Re: monit? daemontools? jsvc? something else?

Posted by Brian Bockelman <bb...@cse.unl.edu>.
I'll second this opinion.  Although there are some tools in life that need to be actively managed like this (and even then, sometimes management tools can be set to be too aggressive, making a bad situation terrible), HDFS is not one.
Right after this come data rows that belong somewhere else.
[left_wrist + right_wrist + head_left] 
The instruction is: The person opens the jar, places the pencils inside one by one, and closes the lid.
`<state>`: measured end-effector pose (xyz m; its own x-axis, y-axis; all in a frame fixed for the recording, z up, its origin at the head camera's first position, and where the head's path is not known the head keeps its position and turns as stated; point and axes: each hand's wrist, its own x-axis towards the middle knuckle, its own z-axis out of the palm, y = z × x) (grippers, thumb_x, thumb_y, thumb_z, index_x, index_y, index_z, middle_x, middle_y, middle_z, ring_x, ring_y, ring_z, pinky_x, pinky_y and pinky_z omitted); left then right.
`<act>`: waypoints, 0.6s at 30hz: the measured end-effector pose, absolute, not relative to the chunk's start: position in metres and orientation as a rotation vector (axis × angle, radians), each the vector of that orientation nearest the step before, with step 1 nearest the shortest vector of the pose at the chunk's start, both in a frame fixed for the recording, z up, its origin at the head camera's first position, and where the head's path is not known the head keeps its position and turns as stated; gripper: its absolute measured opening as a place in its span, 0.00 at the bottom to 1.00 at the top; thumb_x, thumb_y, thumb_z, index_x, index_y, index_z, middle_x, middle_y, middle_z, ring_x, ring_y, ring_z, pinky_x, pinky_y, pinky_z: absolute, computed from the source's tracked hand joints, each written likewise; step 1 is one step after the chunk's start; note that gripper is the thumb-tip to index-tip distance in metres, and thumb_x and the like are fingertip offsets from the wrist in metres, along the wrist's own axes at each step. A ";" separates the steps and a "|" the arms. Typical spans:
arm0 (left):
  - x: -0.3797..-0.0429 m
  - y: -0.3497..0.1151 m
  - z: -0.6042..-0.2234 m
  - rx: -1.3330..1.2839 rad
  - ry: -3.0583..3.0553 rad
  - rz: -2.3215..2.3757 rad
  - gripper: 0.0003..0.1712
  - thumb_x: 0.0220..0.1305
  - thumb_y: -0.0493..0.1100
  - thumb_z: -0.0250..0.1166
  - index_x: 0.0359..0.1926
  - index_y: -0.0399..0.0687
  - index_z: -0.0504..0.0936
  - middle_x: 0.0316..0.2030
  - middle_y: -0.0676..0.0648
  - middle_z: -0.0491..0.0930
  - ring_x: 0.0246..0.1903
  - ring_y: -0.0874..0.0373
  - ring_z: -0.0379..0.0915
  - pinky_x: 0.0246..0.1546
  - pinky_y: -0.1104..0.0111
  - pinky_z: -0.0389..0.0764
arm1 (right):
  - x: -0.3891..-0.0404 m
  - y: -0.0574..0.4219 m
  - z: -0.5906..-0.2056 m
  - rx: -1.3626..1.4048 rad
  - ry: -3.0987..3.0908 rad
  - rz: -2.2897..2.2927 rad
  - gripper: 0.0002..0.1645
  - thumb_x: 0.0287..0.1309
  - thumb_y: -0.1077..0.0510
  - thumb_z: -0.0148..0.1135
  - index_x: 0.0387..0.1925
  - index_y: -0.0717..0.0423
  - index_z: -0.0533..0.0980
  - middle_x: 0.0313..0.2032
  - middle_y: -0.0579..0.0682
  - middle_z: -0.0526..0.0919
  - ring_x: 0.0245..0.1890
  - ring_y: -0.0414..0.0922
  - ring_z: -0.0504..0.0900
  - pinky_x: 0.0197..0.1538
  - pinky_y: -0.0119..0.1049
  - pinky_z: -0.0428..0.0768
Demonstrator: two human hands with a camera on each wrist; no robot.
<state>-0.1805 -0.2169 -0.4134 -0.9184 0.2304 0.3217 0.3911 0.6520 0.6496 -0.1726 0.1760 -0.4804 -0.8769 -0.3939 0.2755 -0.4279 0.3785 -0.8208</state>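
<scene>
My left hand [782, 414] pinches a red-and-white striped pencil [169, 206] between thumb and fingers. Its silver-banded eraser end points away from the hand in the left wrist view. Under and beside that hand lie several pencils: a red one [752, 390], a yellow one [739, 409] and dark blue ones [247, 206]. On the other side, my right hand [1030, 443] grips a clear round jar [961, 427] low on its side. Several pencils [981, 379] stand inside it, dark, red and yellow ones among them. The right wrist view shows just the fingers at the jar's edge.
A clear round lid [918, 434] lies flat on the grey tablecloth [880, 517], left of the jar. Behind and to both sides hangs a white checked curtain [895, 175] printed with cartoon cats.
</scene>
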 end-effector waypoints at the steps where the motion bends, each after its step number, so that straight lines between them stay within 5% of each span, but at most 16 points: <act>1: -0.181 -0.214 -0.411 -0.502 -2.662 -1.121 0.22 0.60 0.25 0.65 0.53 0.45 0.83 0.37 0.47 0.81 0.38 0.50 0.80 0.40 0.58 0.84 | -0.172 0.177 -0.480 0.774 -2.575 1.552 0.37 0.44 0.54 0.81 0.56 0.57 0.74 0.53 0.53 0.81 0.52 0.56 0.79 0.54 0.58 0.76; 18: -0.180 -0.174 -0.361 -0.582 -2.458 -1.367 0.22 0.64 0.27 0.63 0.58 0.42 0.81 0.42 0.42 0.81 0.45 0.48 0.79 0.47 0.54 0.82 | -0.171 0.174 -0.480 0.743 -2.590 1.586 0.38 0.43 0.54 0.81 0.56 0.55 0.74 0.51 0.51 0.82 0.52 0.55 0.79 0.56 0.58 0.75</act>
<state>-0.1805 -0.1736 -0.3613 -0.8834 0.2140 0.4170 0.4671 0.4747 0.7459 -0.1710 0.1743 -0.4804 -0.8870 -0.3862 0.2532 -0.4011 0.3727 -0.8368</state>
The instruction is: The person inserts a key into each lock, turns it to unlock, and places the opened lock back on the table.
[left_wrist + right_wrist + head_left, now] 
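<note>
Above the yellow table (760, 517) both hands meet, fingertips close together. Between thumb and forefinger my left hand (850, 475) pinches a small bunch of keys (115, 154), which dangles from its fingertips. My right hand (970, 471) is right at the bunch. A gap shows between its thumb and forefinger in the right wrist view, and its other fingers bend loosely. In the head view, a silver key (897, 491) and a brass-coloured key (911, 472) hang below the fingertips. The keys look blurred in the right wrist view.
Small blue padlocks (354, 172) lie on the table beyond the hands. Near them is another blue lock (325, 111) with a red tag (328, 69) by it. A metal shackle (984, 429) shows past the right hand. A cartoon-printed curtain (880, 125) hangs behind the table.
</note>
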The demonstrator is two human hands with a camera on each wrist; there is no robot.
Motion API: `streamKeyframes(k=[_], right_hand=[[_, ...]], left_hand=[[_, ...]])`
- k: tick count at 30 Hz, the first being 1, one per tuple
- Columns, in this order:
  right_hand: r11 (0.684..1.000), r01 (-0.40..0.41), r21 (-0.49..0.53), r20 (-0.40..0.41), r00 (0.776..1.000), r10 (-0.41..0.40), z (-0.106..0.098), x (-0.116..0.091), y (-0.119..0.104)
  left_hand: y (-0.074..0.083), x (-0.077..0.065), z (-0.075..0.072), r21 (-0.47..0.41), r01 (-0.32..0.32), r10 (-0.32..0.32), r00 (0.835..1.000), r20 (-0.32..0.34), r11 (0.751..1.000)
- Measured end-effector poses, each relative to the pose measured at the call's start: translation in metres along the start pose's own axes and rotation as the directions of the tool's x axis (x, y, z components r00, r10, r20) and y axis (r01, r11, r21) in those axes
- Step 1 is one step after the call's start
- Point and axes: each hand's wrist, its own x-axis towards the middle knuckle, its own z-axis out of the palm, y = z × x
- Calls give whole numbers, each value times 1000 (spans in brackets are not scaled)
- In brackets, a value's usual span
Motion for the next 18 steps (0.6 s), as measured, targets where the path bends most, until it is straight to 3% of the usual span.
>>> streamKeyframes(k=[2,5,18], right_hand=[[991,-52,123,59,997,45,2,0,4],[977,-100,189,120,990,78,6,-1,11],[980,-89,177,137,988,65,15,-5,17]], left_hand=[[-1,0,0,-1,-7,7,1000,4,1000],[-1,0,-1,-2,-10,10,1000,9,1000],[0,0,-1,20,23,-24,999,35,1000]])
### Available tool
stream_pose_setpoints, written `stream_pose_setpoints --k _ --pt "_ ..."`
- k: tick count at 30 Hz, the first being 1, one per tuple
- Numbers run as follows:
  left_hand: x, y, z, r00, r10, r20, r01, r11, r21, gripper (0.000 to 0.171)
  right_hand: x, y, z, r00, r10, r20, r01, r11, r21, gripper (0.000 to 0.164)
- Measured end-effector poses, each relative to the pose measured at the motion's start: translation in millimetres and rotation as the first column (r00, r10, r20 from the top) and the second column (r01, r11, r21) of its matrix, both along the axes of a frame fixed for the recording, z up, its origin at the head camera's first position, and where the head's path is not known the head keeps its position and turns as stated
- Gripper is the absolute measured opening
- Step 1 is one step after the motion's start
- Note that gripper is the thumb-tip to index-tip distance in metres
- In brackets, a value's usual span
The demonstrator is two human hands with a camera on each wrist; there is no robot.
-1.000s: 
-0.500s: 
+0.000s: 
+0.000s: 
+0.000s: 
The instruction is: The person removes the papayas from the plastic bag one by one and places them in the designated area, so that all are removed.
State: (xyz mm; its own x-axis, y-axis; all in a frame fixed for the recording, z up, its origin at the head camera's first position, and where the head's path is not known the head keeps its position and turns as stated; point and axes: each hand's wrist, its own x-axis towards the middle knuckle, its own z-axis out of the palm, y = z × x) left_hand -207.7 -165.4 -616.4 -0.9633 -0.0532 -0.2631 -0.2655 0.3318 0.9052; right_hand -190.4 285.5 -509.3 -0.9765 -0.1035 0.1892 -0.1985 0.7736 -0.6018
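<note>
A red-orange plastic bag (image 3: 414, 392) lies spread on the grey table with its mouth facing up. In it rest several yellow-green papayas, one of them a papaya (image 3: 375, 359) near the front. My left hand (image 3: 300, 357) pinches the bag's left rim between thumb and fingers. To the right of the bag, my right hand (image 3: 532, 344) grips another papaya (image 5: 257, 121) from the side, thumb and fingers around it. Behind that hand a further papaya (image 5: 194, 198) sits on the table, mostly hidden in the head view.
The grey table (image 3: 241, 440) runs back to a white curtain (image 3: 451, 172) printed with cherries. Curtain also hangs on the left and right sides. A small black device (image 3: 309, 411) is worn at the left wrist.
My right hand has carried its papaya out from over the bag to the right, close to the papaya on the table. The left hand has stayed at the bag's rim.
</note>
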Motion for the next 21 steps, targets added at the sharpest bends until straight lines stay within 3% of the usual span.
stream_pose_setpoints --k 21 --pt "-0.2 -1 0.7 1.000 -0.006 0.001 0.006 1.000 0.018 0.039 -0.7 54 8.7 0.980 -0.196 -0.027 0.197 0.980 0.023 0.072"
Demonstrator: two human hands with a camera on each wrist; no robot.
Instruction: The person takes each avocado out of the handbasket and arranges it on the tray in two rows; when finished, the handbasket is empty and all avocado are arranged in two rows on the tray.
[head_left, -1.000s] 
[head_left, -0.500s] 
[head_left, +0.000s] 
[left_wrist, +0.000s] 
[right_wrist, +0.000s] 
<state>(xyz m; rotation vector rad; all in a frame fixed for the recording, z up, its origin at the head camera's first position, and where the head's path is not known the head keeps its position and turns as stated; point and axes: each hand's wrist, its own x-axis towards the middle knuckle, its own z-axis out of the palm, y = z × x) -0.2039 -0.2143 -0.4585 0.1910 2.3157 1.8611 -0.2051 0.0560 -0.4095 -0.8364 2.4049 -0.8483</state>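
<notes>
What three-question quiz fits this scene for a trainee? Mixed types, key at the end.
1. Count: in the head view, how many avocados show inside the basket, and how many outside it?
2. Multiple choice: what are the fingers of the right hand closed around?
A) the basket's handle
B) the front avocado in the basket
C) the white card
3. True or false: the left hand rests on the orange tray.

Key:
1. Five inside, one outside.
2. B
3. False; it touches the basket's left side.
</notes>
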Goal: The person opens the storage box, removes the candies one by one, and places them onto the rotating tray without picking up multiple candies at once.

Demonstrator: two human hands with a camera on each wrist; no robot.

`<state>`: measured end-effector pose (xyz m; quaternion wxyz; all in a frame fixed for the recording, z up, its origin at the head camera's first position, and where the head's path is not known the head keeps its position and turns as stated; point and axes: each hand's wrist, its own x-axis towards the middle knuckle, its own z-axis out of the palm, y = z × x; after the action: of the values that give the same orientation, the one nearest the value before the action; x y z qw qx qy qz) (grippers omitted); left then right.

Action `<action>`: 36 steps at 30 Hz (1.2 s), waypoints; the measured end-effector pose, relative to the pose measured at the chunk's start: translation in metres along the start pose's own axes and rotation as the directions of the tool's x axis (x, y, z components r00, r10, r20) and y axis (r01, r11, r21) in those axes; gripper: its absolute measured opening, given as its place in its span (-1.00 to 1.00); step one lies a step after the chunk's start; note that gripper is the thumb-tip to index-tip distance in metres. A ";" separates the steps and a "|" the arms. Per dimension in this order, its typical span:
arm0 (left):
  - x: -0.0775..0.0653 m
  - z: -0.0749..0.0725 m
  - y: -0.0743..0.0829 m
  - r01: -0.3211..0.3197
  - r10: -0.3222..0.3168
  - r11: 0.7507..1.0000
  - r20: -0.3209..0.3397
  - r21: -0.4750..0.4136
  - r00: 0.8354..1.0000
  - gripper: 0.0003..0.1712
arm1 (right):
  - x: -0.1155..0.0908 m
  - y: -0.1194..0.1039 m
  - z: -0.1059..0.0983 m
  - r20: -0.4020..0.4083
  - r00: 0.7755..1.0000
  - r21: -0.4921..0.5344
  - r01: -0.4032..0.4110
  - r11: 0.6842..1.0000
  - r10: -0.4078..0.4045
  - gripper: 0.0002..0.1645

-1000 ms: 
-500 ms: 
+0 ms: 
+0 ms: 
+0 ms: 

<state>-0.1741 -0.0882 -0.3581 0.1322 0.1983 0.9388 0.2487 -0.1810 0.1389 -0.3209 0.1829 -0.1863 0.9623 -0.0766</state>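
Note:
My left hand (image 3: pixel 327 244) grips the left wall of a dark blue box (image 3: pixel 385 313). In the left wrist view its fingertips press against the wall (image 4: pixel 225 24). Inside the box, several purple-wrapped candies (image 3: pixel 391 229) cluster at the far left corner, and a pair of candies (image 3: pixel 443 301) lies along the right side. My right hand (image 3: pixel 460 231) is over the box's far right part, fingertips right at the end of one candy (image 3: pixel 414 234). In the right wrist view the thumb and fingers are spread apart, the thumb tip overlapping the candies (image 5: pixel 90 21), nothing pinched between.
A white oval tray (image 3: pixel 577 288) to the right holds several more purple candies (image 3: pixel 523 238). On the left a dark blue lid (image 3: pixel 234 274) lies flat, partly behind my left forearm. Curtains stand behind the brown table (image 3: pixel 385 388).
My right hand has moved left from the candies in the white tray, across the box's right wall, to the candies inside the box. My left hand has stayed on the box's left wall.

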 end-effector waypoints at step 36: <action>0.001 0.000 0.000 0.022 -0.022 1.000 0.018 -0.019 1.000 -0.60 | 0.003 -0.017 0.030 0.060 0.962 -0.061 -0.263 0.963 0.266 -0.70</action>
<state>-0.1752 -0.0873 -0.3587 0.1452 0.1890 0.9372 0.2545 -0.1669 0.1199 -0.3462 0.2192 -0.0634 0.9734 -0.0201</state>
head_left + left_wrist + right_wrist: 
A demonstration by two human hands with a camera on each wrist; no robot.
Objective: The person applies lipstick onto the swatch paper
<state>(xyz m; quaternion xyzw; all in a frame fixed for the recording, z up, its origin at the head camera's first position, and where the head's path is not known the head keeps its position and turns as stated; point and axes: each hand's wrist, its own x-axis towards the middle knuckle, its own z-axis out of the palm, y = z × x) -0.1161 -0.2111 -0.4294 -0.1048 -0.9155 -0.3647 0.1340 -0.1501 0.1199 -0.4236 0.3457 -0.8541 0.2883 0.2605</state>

If the JVM dies, you likely need a human brain to log in and figure out what's wrong - or just keep that node dead.

Brian

On Jan 3, 2011, at 10:40 PM, Allen Wittenauer wrote:

> 
> On Jan 3, 2011, at 2:22 AM, Otis Gospodnetic wrote:
>> I see over on http://search-hadoop.com/?q=monit+daemontools that people *do* use 
>> tools like monit and daemontools (and a few other ones) to keep revive their 
>> Hadoop processes when they die.
>> 
> 
> 	I'm not a fan of doing this for Hadoop processes, even TaskTrackers and DataNodes.  The processes generally die for a reason, usually indicating that something is wrong with the box.  Restarting those processes may potentially hide issues.


Re: monit? daemontools? jsvc? something else?

Posted by Allen Wittenauer <aw...@linkedin.com>.
On Jan 3, 2011, at 2:22 AM, Otis Gospodnetic wrote:
> I see over on http://search-hadoop.com/?q=monit+daemontools that people *do* use 
> tools like monit and daemontools (and a few other ones) to keep revive their 
> Hadoop processes when they die.
> 

	I'm not a fan of doing this for Hadoop processes, even TaskTrackers and DataNodes.  The processes generally die for a reason, usually indicating that something is wrong with the box.  Restarting those processes may potentially hide issues.